» Task description
Start at the line with "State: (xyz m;" in the records below, stop at the line with "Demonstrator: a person", and return every line in that span exactly, the two end lines included.

» Supplied information
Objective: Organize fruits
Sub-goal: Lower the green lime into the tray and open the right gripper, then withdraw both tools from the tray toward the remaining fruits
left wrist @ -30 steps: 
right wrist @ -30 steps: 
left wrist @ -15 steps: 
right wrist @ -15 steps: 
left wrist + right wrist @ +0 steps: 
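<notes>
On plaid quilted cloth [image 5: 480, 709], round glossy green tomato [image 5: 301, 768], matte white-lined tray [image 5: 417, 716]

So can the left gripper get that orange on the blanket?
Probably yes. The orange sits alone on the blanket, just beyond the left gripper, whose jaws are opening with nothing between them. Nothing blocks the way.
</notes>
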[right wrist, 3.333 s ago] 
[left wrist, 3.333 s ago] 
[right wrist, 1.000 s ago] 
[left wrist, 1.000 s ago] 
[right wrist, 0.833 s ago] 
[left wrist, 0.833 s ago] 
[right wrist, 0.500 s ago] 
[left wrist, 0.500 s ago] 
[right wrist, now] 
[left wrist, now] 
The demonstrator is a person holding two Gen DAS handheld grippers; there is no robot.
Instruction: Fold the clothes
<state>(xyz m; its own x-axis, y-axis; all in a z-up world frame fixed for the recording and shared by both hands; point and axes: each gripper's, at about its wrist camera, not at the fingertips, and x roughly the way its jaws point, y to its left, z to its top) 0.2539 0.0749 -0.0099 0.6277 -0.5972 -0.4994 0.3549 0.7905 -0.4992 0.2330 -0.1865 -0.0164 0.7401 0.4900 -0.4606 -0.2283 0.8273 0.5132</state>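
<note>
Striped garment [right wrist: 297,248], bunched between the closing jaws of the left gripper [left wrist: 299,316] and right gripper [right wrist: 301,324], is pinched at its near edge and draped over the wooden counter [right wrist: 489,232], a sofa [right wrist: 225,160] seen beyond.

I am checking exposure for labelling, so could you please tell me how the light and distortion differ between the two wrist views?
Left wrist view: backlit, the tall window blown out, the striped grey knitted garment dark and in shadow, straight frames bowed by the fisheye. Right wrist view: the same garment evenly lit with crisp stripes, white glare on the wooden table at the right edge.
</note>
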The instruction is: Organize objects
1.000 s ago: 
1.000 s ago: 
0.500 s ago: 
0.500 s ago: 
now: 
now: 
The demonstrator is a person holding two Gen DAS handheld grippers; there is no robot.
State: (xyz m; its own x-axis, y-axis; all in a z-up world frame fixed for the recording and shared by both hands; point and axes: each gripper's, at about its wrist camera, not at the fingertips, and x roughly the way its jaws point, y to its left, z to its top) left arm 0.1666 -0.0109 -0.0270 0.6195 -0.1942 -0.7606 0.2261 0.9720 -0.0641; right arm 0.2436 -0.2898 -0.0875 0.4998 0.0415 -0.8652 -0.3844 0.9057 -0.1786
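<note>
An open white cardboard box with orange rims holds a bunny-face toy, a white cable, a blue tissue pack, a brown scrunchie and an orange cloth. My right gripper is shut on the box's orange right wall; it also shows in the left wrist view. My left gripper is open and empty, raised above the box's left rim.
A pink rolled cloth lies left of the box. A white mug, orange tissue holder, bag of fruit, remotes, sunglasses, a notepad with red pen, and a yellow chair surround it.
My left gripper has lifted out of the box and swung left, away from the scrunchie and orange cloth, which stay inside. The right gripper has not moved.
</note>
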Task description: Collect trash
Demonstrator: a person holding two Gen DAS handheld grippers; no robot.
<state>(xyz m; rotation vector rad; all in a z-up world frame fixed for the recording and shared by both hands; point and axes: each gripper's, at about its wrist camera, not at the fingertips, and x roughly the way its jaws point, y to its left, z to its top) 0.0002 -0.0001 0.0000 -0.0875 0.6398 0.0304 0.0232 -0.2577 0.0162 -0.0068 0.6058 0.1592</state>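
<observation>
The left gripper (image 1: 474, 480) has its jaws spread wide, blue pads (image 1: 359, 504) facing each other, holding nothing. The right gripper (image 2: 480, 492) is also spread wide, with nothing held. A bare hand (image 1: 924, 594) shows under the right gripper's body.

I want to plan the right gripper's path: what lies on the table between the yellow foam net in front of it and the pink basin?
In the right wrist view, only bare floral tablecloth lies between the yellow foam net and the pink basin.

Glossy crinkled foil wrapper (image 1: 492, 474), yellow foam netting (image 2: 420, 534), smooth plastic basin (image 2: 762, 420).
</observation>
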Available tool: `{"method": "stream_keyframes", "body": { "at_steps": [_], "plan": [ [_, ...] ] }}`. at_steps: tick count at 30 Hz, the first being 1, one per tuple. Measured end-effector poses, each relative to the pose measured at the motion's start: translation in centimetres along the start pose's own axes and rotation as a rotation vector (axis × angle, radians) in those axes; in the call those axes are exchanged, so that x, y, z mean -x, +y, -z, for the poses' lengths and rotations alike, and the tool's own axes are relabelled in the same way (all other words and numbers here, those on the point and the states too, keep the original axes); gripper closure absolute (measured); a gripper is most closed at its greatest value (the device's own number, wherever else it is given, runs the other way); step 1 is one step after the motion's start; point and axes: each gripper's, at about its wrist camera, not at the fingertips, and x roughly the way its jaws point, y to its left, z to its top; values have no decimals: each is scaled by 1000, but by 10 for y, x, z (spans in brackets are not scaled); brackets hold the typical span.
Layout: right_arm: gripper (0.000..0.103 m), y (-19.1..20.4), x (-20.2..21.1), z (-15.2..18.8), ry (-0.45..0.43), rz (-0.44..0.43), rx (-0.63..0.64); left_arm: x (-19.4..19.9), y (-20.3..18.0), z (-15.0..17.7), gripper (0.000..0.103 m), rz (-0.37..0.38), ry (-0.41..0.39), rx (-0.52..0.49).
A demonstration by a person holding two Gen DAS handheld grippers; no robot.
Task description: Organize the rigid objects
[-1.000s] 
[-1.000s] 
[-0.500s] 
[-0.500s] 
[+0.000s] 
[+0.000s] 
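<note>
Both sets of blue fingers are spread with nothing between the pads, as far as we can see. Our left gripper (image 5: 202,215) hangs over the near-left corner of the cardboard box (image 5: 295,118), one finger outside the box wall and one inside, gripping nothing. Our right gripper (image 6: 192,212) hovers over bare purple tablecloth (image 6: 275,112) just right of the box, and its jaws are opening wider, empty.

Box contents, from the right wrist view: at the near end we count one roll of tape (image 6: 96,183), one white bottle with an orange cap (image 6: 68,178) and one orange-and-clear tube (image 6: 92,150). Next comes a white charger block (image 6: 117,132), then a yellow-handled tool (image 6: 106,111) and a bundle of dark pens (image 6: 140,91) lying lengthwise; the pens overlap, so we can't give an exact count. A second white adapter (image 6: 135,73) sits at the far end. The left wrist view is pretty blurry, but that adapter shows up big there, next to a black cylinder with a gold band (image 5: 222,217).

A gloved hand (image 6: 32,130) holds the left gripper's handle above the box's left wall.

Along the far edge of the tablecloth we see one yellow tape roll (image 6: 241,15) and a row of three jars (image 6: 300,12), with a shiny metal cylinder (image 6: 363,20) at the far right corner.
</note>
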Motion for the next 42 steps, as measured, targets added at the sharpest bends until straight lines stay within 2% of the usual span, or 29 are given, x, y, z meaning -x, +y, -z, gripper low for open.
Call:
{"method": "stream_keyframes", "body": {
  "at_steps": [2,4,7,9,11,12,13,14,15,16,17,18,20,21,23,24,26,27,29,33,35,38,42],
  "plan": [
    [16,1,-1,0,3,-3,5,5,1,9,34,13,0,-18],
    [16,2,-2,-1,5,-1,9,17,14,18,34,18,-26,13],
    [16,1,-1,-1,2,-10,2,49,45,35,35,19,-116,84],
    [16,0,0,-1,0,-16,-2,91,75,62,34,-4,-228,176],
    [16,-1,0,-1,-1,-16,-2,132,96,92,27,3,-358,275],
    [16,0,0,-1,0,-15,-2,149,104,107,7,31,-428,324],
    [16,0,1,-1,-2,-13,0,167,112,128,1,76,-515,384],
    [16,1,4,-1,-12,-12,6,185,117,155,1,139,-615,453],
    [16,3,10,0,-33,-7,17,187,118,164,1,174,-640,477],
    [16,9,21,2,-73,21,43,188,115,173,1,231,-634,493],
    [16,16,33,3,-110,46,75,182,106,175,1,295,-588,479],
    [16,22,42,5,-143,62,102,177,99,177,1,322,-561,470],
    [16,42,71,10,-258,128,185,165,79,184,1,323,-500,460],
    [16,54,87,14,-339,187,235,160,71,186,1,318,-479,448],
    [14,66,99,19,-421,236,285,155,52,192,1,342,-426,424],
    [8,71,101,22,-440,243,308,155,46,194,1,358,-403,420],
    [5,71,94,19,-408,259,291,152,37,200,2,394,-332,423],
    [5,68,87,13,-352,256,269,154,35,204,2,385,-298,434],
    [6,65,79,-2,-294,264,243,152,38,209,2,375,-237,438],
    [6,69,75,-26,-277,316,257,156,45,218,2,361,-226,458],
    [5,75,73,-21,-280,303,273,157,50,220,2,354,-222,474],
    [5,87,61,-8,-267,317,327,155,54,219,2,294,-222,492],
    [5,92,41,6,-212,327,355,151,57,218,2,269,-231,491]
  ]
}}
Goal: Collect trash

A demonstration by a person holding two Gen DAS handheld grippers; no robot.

» Completed task
State: (xyz m; its own x-axis, y-axis; all in a z-up world frame fixed for the recording and shared by both hands; point and axes: each gripper's, at about its wrist camera, not at the fingertips, and x roughly the way its jaws point, y to its left, z to its top) left arm 0.1666 -0.0109 -0.0270 0.6195 -0.1942 -0.7606 0.2261 0.9720 -0.0641; right arm 0.2436 -0.2898 -0.0875 0.4998 0.0415 -0.8652 -0.3844 0.9057 -0.1786
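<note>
An open white cardboard box with orange rims holds a bunny-face toy, a white cable, a blue tissue pack, a brown scrunchie and an orange cloth. My right gripper is shut on the box's orange right wall; it also shows in the left wrist view. My left gripper is open and empty, raised above the box's left rim.
A pink rolled cloth lies left of the box. A white mug, orange tissue holder, bag of fruit, remotes, sunglasses, a notepad with red pen, and a yellow chair surround it.
My left gripper has lifted out of the box and swung left, away from the scrunchie and orange cloth, which stay inside. The right gripper has not moved.
</note>
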Task description: Collect trash
Demonstrator: a person holding two Gen DAS handheld grippers; no robot.

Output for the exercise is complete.